Personal information
- Full name: Pinki Rani Jangra
- Nationality: Indian
- Born: 28 April 1990 (age 36)
- Weight: 51 kg (112 lb)

Sport
- Sport: Boxing (48kg, 51kg)

Medal record
Representing India
Commonwealth Games
| Bronze medal – third place | 2014 Glasgow Scotland | (51kg) |
International Medals
| Gold medal – first place | 2018 New Delhi | 48−51 kg |
| Gold medal – first place | 2015 Indonesia | 48−51 kg |
| Bronze medal – third place | 2014 Glasgow | 48−51 kg |
| Silver medal – second place | 2012 Mongolia | 45−48 kg |
| Gold medal – first place | 2011 Australia | 48−51 kg |
South Asian Games
| Gold medal – first place | 2019 Kathmandu–Pokhara | 51 kg |

= Pinki Jangra =

Indian boxer (born 1990)

Pinki Rani Jangra (born 28 April 1990) is a flyweight Indian boxer from Hisar, Haryana and a four time national champion. She won bronze medal in the 2014 Commonwealth Games. She won gold medal at the President's Cup International Boxing in Palembang, South Sumatra, Indonesia, in 2015. She won gold medals at the 2011 National Games of India and the 2012 and 2014 National championships in the flyweight (51kgs) division. She was the only Indian pugilist who bagged the gold medal at the Arafura Games. She signed up with Sporty Boxing Private Limited, which is referred to as the commercial arm of the Indian Boxing Council (IBC), the licensing body for professional boxers in India.
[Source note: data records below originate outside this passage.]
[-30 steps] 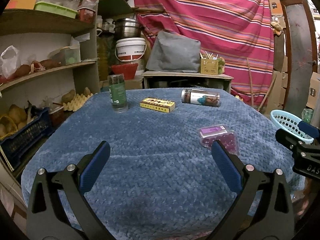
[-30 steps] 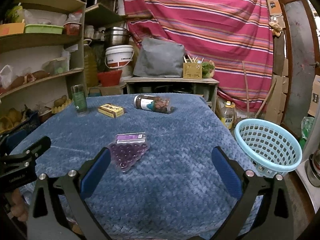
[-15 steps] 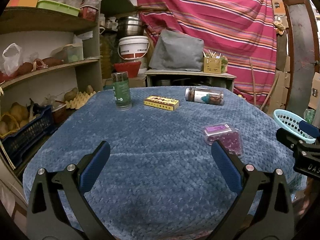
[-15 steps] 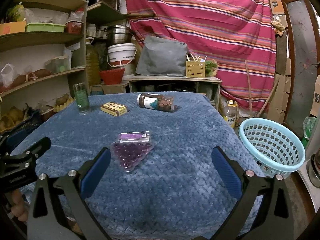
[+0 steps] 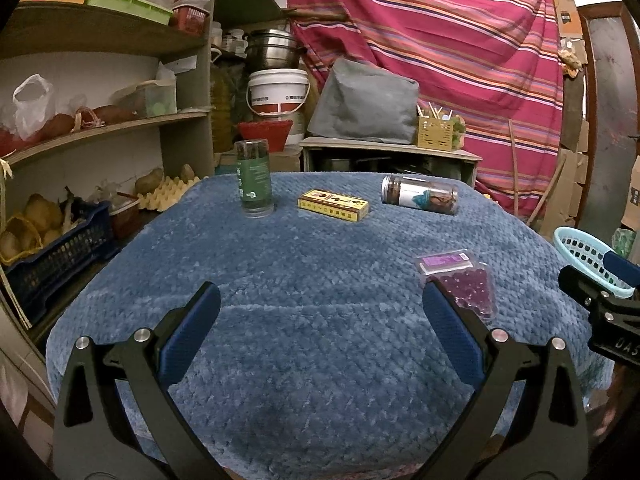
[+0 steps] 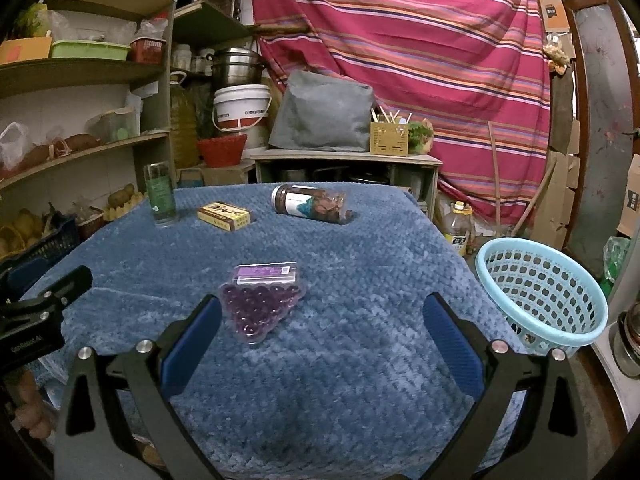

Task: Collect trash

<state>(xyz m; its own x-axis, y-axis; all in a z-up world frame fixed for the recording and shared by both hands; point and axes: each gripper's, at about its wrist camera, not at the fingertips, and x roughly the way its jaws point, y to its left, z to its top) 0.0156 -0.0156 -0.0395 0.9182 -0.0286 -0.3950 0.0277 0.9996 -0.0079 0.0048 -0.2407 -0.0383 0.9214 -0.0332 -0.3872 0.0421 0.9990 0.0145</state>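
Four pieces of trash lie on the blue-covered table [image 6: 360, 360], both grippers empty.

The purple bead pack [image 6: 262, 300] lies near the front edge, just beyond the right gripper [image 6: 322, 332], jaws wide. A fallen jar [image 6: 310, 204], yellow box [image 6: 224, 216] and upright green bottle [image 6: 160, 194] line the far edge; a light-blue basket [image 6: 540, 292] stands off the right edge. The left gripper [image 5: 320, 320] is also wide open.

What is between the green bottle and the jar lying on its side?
The yellow box lies between the green bottle and the jar; both views show it.
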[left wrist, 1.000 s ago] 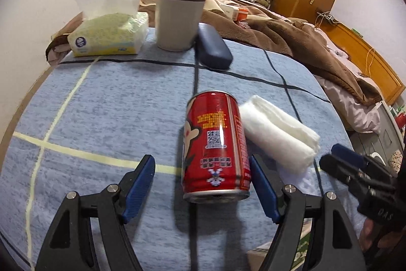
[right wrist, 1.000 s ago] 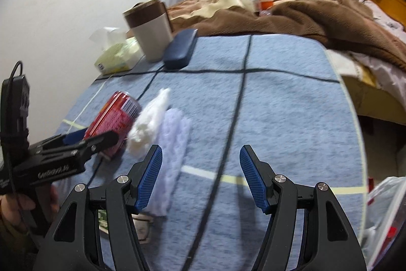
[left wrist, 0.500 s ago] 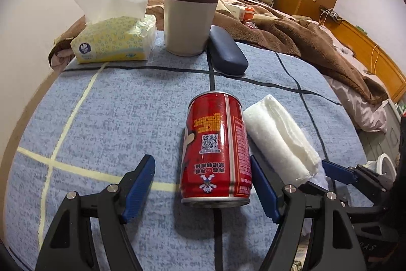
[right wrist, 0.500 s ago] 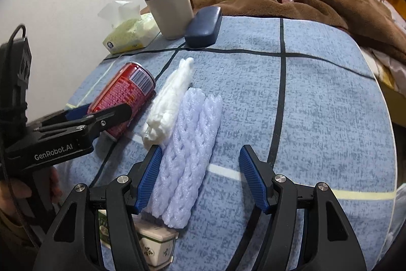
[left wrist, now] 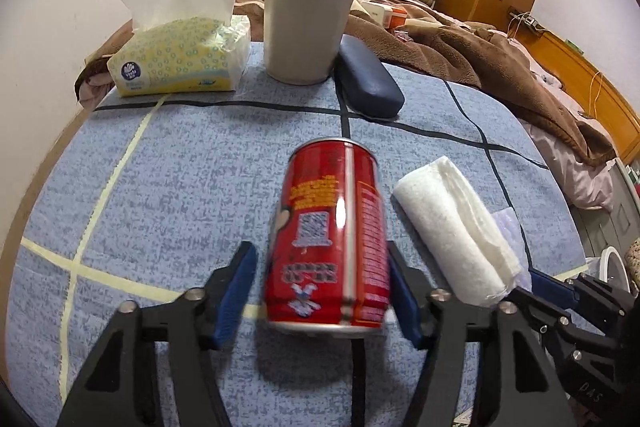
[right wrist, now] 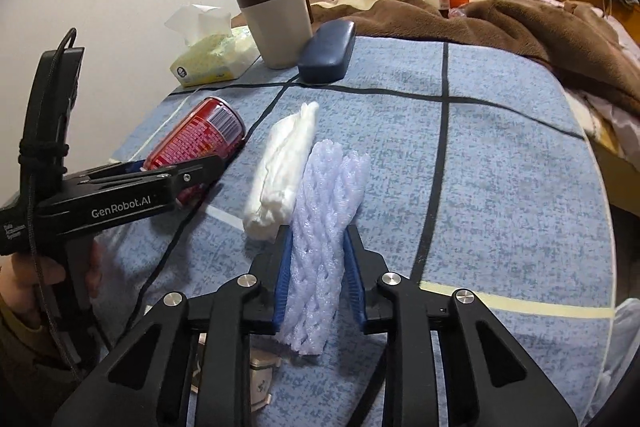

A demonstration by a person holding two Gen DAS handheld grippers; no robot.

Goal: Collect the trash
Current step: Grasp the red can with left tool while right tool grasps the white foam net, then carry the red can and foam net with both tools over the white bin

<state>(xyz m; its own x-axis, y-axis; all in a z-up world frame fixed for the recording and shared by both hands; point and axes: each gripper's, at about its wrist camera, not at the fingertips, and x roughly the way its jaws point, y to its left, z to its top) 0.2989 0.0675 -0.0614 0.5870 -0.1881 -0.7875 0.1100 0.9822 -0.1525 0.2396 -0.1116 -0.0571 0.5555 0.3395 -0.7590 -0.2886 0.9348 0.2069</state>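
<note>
A red drink can [left wrist: 332,239] lies on its side on the blue checked cloth [left wrist: 160,195], between the fingers of my left gripper [left wrist: 320,251]. Its jaws are closing: the right pad touches the can, the left pad stands a little off it. Beside the can lies a rolled white tissue [left wrist: 452,231]. In the right wrist view, my right gripper [right wrist: 317,233] is shut on a lilac foam net sleeve [right wrist: 324,187] that lies next to the tissue [right wrist: 284,167]. The can [right wrist: 200,139] and the left gripper [right wrist: 192,167] show at the left.
At the back of the cloth stand a yellow tissue box [left wrist: 180,67], a beige and brown mug [left wrist: 308,15] and a dark blue glasses case [left wrist: 368,83]. A brown blanket [left wrist: 480,59] lies behind. A small carton [right wrist: 260,383] sits under my right gripper.
Both grippers have closed in: the right one from open onto the foam net sleeve, the left one around the can, which has shifted slightly and looks blurred.
</note>
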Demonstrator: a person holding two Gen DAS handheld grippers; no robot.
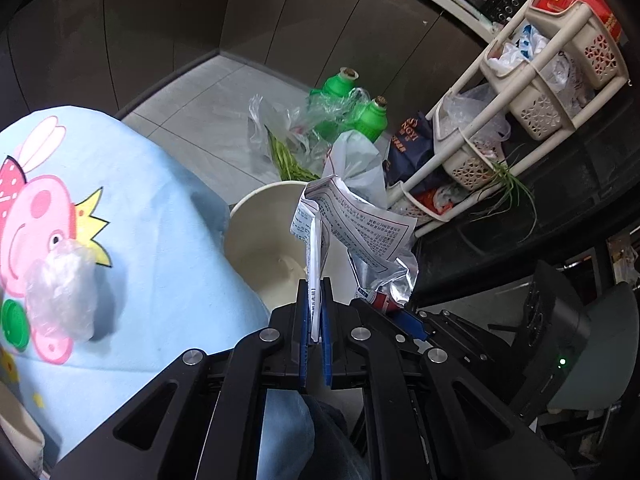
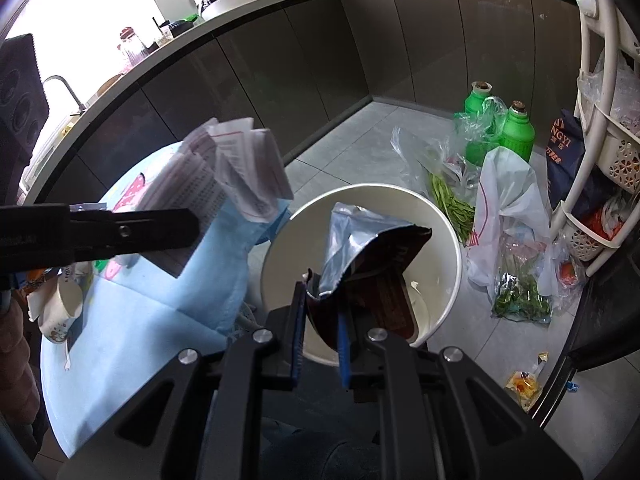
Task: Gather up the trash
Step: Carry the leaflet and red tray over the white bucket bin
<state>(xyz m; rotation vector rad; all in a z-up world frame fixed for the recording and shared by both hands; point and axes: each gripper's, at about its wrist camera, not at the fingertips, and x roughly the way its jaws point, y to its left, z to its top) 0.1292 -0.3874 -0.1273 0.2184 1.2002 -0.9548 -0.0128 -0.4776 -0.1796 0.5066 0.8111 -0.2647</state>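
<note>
My left gripper (image 1: 315, 312) is shut on a crumpled printed paper leaflet (image 1: 352, 220), which stands up from its blue pads over the white bin (image 1: 248, 216). My right gripper (image 2: 322, 320) is shut on an opened foil snack bag (image 2: 372, 248), silver inside and dark brown outside, held above the white bin's (image 2: 448, 240) mouth. In the left wrist view the right gripper (image 1: 394, 312) shows just right of mine with the foil bag (image 1: 388, 276). From the right wrist view the left gripper (image 2: 192, 232) and its leaflet (image 2: 224, 176) hang over the table edge, left of the bin.
A round table with a light blue cartoon cloth (image 1: 152, 220) holds crumpled clear plastic (image 1: 64, 292), a green cap (image 1: 14, 324) and a tipped cup (image 2: 64, 312). Green bottles (image 2: 516, 128), plastic bags of greens (image 2: 516, 288) and a wrapper (image 2: 524, 384) lie on the floor. A white basket rack (image 1: 532, 92) stands right.
</note>
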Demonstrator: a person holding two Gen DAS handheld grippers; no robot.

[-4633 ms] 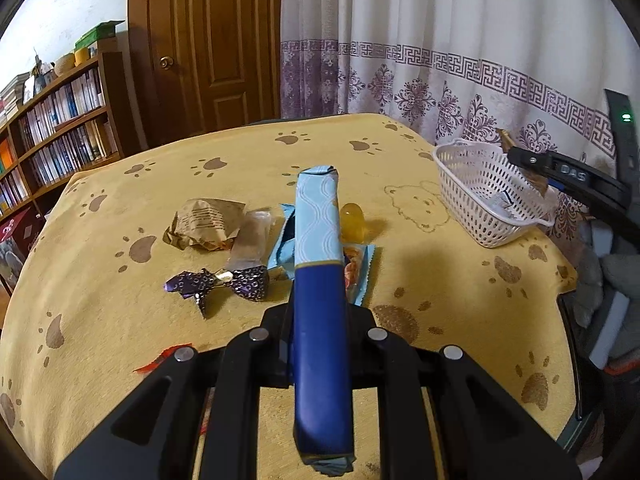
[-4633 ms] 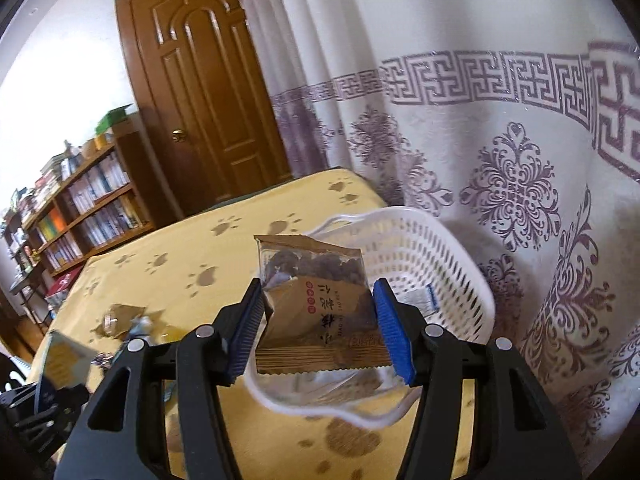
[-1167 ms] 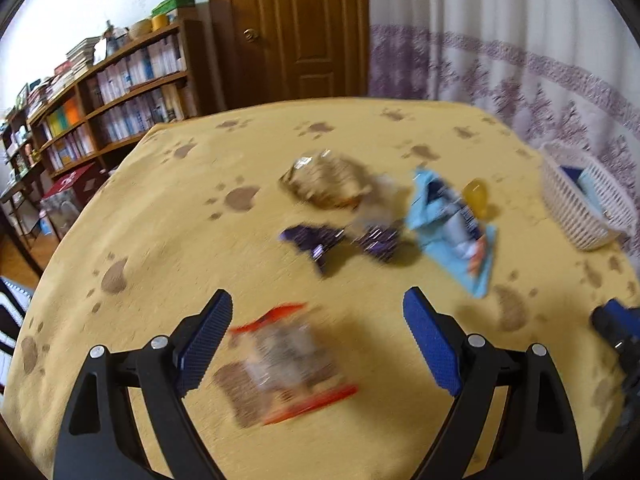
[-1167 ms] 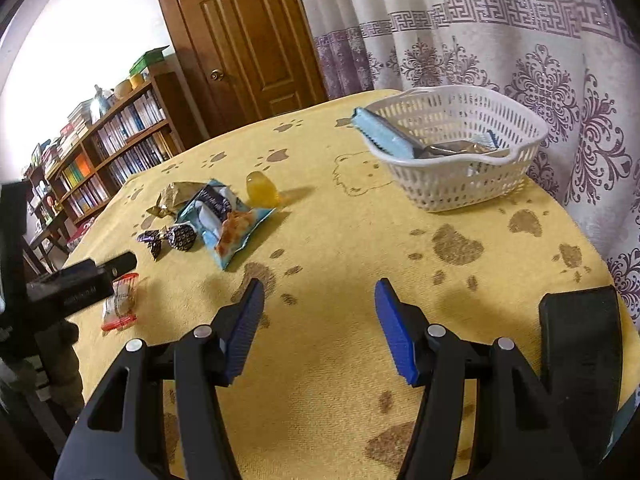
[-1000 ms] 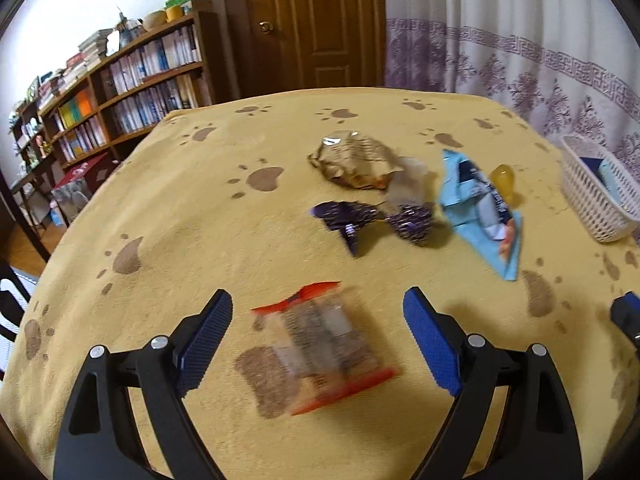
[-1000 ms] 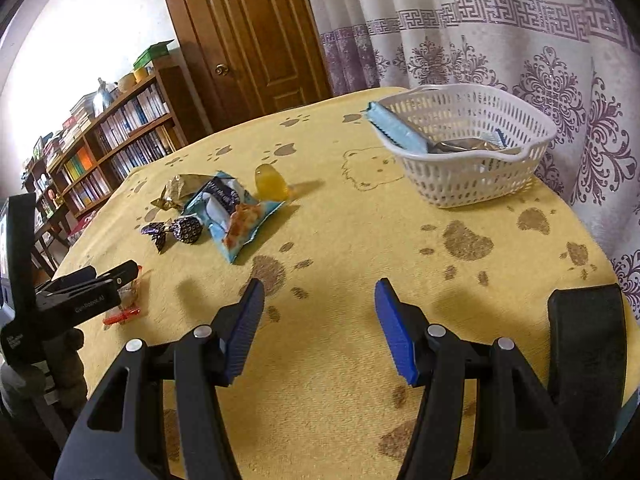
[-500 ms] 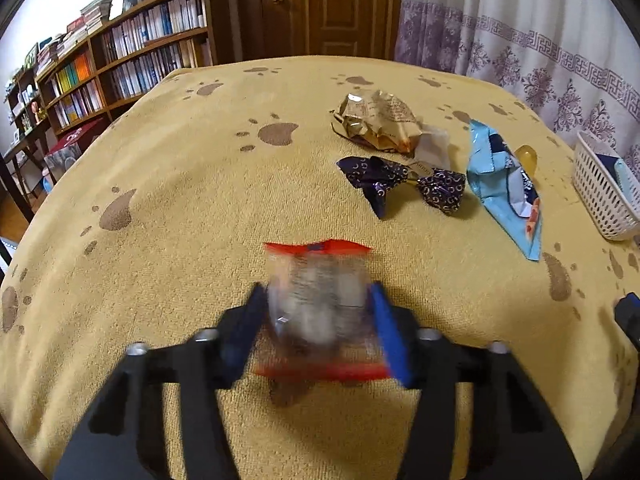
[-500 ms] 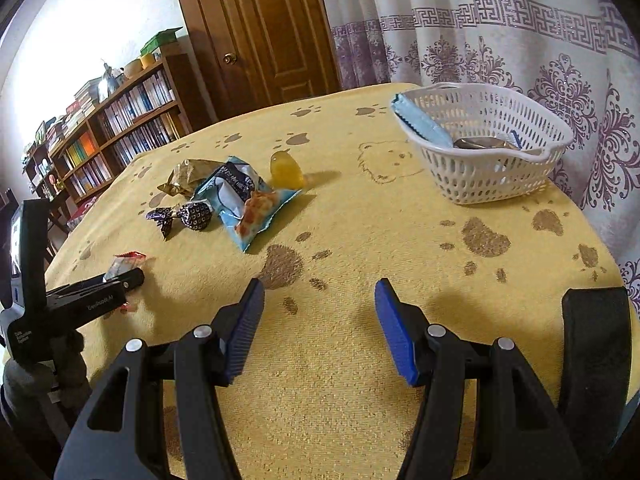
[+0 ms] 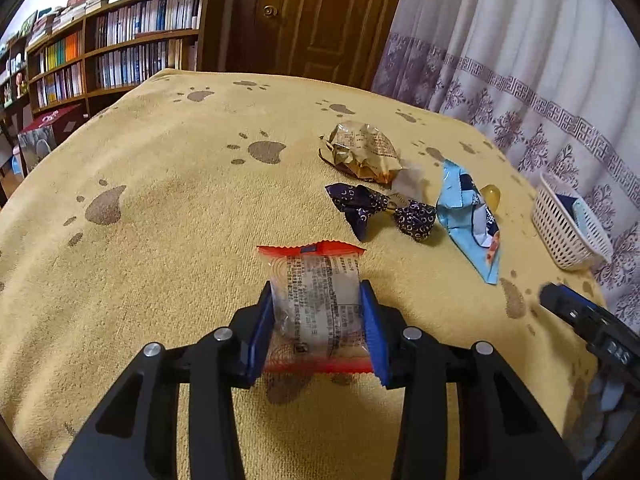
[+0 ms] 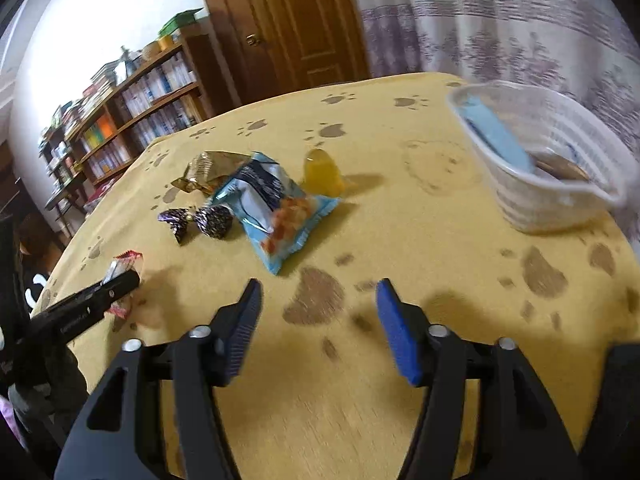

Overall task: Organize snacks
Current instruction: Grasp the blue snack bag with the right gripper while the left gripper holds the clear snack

Jangra is known as Giant Killer due to her achievements in domestic competitions. She has defeated London Olympic Games bronze medalist and six-time world champion Mary Kom in National Boxing Championship 2009 and CWG 2014 qualification trial, as well as five-time Asian champion and world champion Laishram Sarita Devi in National Games and National Boxing Championship 2011.

Jangra represented India in Boxing at the 2018 Commonwealth Games in 51kgs weight category. However, she lost to England's Lisa Whiteside in her quarterfinal bout.

== Personal life ==
Jangra was born on 28 April 1990 in Hisar, Haryana. She is the daughter of a homemaker Prem Devi and a government official Krishan Kumar. She studied till 12th grade and reminisces her hobbies as dancing, playing and boxing. She married Dipankar Dhariwal, an IIM graduate in March 2023 in Chandigarh. She was initially coached by Raj Singh and later switched to Anoop Kumar.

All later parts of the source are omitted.